TASK TO CARRY OUT >>
Below is a listing to write out in full, exactly as given, without its pictures.

⁂

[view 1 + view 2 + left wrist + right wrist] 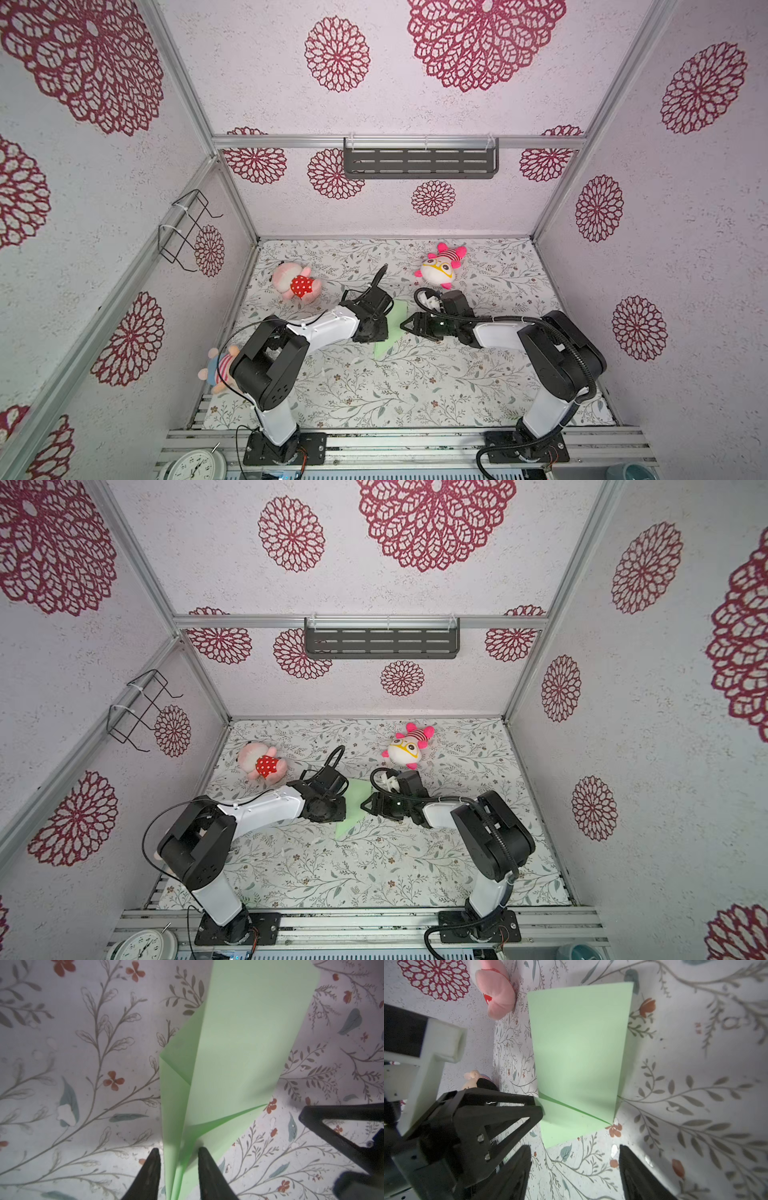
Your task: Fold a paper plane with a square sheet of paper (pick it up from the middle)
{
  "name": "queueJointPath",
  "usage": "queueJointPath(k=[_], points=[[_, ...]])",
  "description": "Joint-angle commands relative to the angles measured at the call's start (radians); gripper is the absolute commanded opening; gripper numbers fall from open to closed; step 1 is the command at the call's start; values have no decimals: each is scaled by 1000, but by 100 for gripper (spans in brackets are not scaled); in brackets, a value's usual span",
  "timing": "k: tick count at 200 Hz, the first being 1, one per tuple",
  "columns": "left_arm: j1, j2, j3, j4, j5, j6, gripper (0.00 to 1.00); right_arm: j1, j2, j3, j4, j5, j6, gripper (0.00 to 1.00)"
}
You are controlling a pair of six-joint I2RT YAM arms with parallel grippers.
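The square sheet of paper [395, 318] [355, 796] is pale mint green and lies folded mid-table between the two wrists. One large flap [579, 1043] stands up, with a diagonal crease near its lower end. My left gripper [178, 1152] has its jaws narrowed around the folded end of the sheet [239, 1043], and the layers fill the gap between the fingers. In both top views its wrist hides those fingers. My right gripper [575, 1153] [405, 326] is open and empty, just short of the sheet's near edge. One of its fingers [332, 1124] shows in the left wrist view.
A pink plush in a red dotted dress [295, 282] lies at the back left. A white and pink plush with yellow glasses [440, 266] lies at the back right. A striped plush [218, 368] lies beside the left arm's base. A clock [195, 465] stands below the front rail.
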Motion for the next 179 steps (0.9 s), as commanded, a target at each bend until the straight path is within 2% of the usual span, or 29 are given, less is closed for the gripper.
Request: queueJointPath(k=[1,87,133,179], points=[[-1,31,36,-24,-47,-3,34,2,5,17,41,-26,16,69],[13,121,81,-102,-129,-29,19,2,5,15,30,-27,15,66],[26,144,48,-75,-82,-69,13,4,27,37,13,-68,61,62],[34,152,27,-71,-46,-85,11,24,81,69,-15,-91,128,57]])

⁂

WRITTEN SOLUTION >>
[view 1 + view 2 + left wrist + right wrist] 
Your task: Fold a paper plane with a square sheet of paper (pick it up from the middle)
{
  "name": "queueJointPath",
  "usage": "queueJointPath(k=[_], points=[[_, ...]])",
  "description": "Joint-angle commands relative to the angles measured at the call's start (radians); gripper is the absolute commanded opening; gripper numbers fall from open to closed; step 1 is the command at the call's start; values have no decimals: each is scaled by 1000, but by 100 for gripper (spans in brackets are not scaled); in brackets, a value's usual span",
  "timing": "k: tick count at 200 Hz, the first being 1, one per tuple",
  "columns": "left_arm: j1, j2, j3, j4, j5, j6, gripper (0.00 to 1.00); right_arm: j1, j2, j3, j4, j5, j6, gripper (0.00 to 1.00)"
}
You are controlling a pair of six-joint I2RT YAM arms with parallel grippers.
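The square sheet of paper [395, 318] [355, 796] is pale mint green and lies folded mid-table between the two wrists. One large flap [579, 1043] stands up, with a diagonal crease near its lower end. My left gripper [178, 1152] has its jaws narrowed around the folded end of the sheet [239, 1043], and the layers fill the gap between the fingers. In both top views its wrist hides those fingers. My right gripper [575, 1153] [405, 326] is open and empty, just short of the sheet's near edge. One of its fingers [332, 1124] shows in the left wrist view.
A pink plush in a red dotted dress [295, 282] lies at the back left. A white and pink plush with yellow glasses [440, 266] lies at the back right. A striped plush [218, 368] lies beside the left arm's base. A clock [195, 465] stands below the front rail.
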Motion for the next 179 steps (0.9 s), as commanded, a target at each bend until the straight path is within 2% of the usual span, or 29 are given, less is closed for the gripper.
Request: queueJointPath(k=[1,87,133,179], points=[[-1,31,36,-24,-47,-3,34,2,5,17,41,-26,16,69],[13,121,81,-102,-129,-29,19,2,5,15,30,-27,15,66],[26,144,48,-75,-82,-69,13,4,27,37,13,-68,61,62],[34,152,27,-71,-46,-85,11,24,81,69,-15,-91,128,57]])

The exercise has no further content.